In cancer treatment, early diagnosis and targeted therapies are assumed to yield the highest cure rates. However, most current methods are limited by their low sensitivity to early disease and a lack of specificity for targeted cell killing. Newly developed, activatable immunoconjugates assist in the accurate detection of cancer through in vivo imaging with high target-to-background contrast (1,2). They also provide for the possibility of highly specific, light-mediated treatment with minimal effects on healthy cells surrounding tumors (3). In fact, the optical strategies for designing highly targeted and specific diagnostic and therapeutic technologies are identical.

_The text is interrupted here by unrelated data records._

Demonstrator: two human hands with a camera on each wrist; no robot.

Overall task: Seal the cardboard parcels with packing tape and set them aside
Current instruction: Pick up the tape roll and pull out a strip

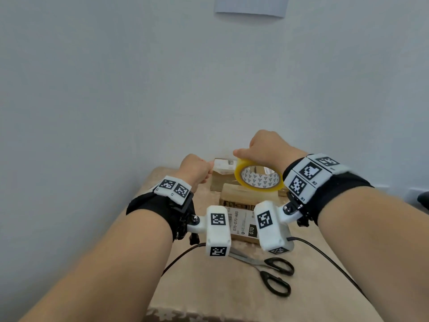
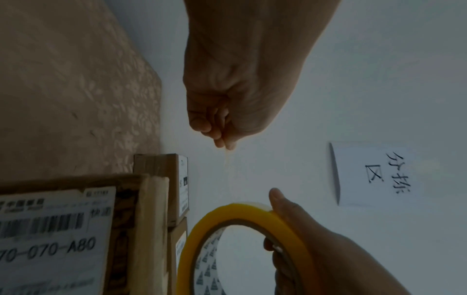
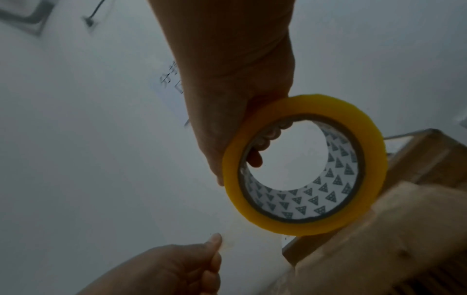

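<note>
With the left hand (image 1: pixel 196 169) pinching the tape end and the right hand (image 1: pixel 267 147) gripping the roll (image 1: pixel 258 177) above the parcel (image 1: pixel 243 214), the slack strip may fold onto itself.

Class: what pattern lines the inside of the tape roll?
Small dark triangles on white, on the tape roll; clearest in the right wrist view.

Both forearms reach forward side by side, each wrist wrapped in a black band. The right hand (image 1: pixel 267 147) is raised at the far right, knuckles up, fingers curled through a tape roll (image 1: pixel 258 177) with the thumb on its rim. The left hand (image 1: pixel 195 168), slightly lower at left, pinches the tape end (image 3: pixel 227 242) between thumb and fingertips.
</note>
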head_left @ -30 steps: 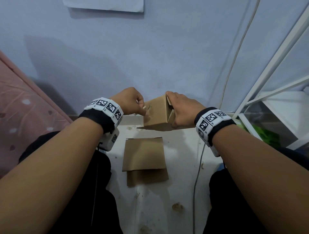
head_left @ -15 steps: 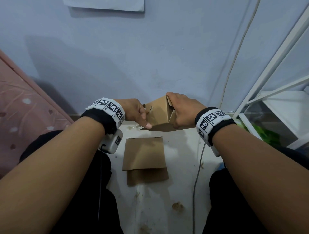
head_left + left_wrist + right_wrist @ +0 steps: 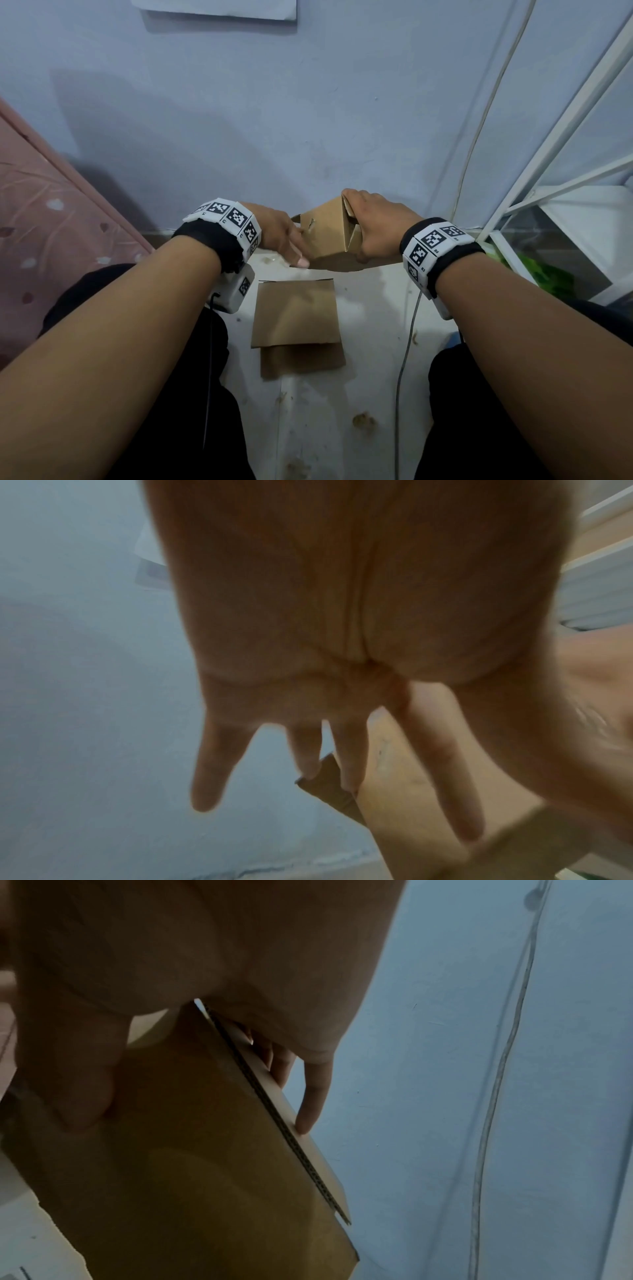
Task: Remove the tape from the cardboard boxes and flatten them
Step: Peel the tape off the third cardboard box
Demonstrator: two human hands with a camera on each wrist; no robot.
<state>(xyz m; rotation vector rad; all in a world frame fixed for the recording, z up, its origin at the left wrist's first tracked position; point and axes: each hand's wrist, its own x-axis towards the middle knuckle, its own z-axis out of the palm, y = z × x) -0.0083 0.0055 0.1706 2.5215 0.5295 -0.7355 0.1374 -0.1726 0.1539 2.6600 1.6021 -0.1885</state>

The major difference in the two approaches is the form in which the emitted energy is released: as light for diagnostic purposes and as heat and/or oxidation for therapeutic purposes. Here I discuss strategies for designing activatable immunoconjugates for use in both diagnosis and treatment of cancer.
PRODUCT FOCUS: A
PROCESS FOCUS: PRODUCT DESIGN AND PRECLINICAL TESTING
WHO SHOULD READ: ANALYTICAL AND PRODUCT DEVELOPMENT
KEYWORDS: DIAGNOSTICS, CONJUGATION, LIGHT DETECTION, PROBES, DYES, LABELING, DETECTION, PRECLINICAL TESTING
LEVEL: ADVANCED
Conventional cancer diagnostic imaging methods using contrast agents — such as angiography, computed tomography, and magnetic resonance imaging (MRI) — have had a profound impact on cancer treatment. But improvements are needed in both sensitivity and specificity of such approaches.

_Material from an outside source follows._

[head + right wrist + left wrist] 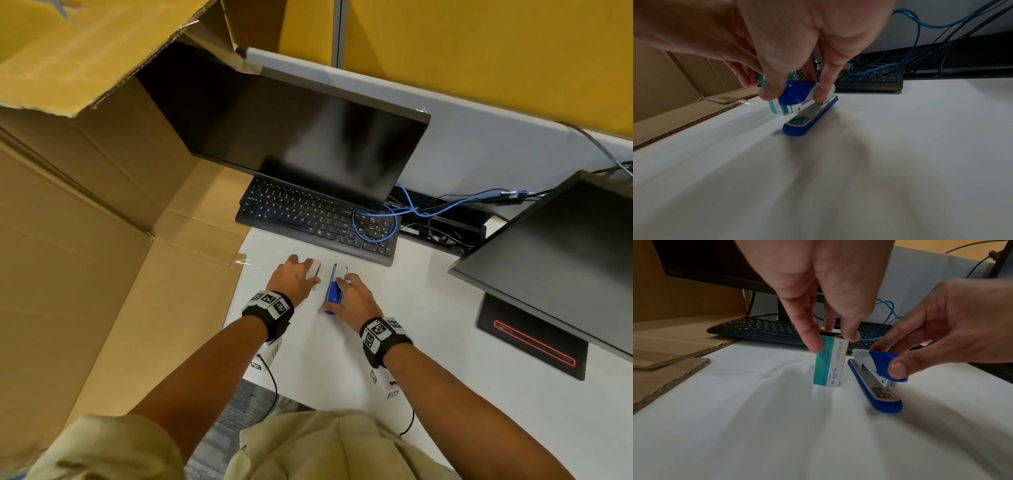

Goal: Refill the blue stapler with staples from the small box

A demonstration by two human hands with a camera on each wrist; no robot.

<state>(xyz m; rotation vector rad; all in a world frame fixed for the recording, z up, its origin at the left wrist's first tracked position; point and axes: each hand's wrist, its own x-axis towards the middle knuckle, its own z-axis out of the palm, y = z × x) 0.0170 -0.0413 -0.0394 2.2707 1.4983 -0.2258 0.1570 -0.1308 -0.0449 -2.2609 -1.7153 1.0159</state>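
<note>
The blue stapler lies on the white desk, its base flat. My right hand pinches the stapler's blue and white top between thumb and fingers. Just to the left stands the small teal and white staple box on its edge, its inner tray slid out a little at the far end. My left hand pinches the box from above with thumb and fingers. In the right wrist view the box shows partly behind the stapler.
A black keyboard lies just beyond the hands under a dark monitor. A large open cardboard box fills the left side and overlaps the desk edge. A second monitor stands right. Blue cables trail over the keyboard. Clear plastic scraps lie left of the staple box.
</note>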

Radionuclide (isotope) imaging is a good example illustrating the current limitations. Although it provides physiologic information (regarding blood flow, perfusion, and/or lymphatic flow) or metabolic information (regarding phosphates, sugars, nucleic acids, and some amino acids), radionuclide imaging does so with low spatial resolution and insufficient specificity for diagnosing cancers. Only a few molecularly targeted radioactive probes (e.g., somatostatin analog and radiolabeled antibodies) have been approved for use in clinical practice. Because such isotopes constantly emit radiation as a signal, they are termed “always-on” agents. Target-to-background signal ratios (TBRs), which determine sensitivity, rely on the in vivo biodistribution of radionuclides regardless of their proximity or interaction with target molecules or tissues. Unbound circulating probes and their catabolites produce a nonspecific background signal, so prolonged circulatory times decrease TBR and compromise cancer detection.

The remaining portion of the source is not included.